Nel post precedente avevo posto una domanda. Ho ricevuto un solo commento. Molto stimolante questa situazione per chi scrive un blog: porre domande e non ricevere risposte. Vero, peraltro, che nella nostra epoca non si pongono nemmeno più delle domande, a motivo del fatto che riteniamo di sapere già tutte le risposte.
Dove si trova, all’interno di un nocciolo di ciliegia, il progetto per la crescita dell’albero? Quale ingranaggio di un orologio aziona le lancette? Quale parte dell’orologio misura il tempo? In generale, il rapporto tra la parte e il tutto è molto più complesso di quanto sembri. Già aver ipotizzato che il mondo fosse composto da atomi e molecole non fu affatto facile da far accettare.
Il chimico Wilhelm Ostwald (1853-1932), ad esempio, aderiva alla teoria dell’energetismo, secondo cui tutto in ultima analisi è composto da energia fluida e infinitamente divisibile, piuttosto che essere “granulare” e costituito da minuscole particelle. Ciò non impedì che gli venisse conferito il Nobel per altri indubbi suoi meriti.
Nel 1902 brevettò un metodo per la produzione industriale di acido nitrico, fondamentale per la creazione di fertilizzanti ed esplosivi.
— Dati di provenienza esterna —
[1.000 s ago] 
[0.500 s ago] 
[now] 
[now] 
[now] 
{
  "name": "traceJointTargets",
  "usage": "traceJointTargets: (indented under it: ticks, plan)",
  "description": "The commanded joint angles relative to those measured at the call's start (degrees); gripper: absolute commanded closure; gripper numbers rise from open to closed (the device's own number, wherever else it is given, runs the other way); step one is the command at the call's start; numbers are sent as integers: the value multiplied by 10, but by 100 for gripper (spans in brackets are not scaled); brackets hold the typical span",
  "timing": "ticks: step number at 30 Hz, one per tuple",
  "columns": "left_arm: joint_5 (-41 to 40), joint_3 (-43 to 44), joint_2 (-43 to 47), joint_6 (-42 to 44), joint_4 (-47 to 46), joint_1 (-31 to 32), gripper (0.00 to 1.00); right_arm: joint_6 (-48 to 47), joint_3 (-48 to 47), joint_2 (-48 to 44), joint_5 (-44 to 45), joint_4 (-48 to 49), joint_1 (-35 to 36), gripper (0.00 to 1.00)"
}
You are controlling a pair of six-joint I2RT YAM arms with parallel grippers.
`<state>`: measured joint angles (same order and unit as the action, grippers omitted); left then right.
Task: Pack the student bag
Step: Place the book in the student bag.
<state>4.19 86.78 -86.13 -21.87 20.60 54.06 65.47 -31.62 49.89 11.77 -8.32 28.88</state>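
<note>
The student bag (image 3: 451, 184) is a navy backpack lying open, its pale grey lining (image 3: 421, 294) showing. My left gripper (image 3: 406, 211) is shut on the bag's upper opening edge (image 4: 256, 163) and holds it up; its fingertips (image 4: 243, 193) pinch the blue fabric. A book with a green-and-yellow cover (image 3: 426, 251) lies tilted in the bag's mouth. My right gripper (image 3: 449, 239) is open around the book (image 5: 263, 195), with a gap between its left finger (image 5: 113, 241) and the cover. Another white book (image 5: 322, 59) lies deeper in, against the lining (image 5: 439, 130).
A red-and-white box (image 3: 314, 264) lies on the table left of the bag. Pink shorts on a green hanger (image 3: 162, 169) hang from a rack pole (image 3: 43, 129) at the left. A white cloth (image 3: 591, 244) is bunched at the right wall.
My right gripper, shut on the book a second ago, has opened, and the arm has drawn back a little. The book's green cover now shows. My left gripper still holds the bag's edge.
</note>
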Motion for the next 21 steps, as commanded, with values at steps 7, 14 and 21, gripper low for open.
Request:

Elly Schlein conosce a memoria il suo sistema di classificazione colorimetrico, mentre Karl Calenda è un esperto di livello universale della sua legge sulla diluizione.
Nel 1905, Albert Einstein spiegò il motivo per cui la polvere di polline sembra danzare nell’acqua al microscopio (moto browniano). Questo movimento è il risultato di collisioni casuali tra le molecole d’acqua e le particelle di polvere. L’anno successivo, le previsioni di Einstein su come il moto browniano dipendesse dalla temperatura e dalla viscosità del liquido furono confermate sperimentalmente, e con esse, l’esistenza delle molecole.
Ludwig Boltzmann, che aveva utilizzato la sua “meccanica statistica” per collegare il micromondo invisibile degli atomi in movimento con il macromondo visibile delle cose che ci circondano, si impiccò quello stesso anno. Qui vicino, a Duino. Come un personaggio di una tragedia classica, dove il messaggero con il messaggio di vittoria arriva troppo tardi.
Si deve a Boltzmann la prima prova concreta dell’esistenza degli atomi. Con una necessaria precisazione: mentre Boltzmann partiva dal moto delle particelle e derivava le grandezze macroscopiche (pressione, temperatura, ecc.) come valori medi di tale moto, Einstein interpretò il movimento ondulatorio delle particelle di polvere (di dimensioni quasi macroscopiche) come una fluttuazione nella media di numerose collisioni tra particelle di polvere e molecole d’acqua, deducendo da questa fluttuazione l’esistenza delle molecole.
In sostanza, Einstein partiva da un presupposto esattamente contrario a quello di Boltzmann. Ad ogni modo, fu proprio l’applicazione di metodi statistici alla descrizione della natura che portò al risultato. Ad esempio, una descrizione statistica della velocità delle molecole non specifica più la velocità con cui si muove ogni singola molecola, ma indica piuttosto con quale frequenza si verifica ciascuna velocità, ovvero quante particelle si muovono a quella velocità.
Boltzmann è noto anche per una più banale (giudizio di Schrodinger) osservazione, ossia quella secondo cui l’ordine ha la tendenza a trasformarsi spontaneamente in disordine, mentre non accade il fatto contrario. Solo che non esiste in natura uno stato “ordinato”. L’universo stesso parte da uno stato disordinato; se consideriamo l’evoluzione della materia, occorre partire dal disordine iniziale. Da questo disordine iniziale parte l’evoluzione, che produce le più diverse forme di relativo ordine.
A partire dall’originario disordine, dall’originaria energia, forniti dal big bang, le più diverse forme materiali (formazione delle galassie di stelle, dei pianeti, e tra questi, di un pianeta nel quale è potuta sorgere la vita, e la vita cosciente) altro non sono che un complesso di risultati statistici eccezionali fondati su grandi numeri. Occorre un enorme dispendio di energia perché possano sorgere dal disordine (dal caso), come risultati straordinari e statisticamente eccezionali, forme ordinate (la necessità).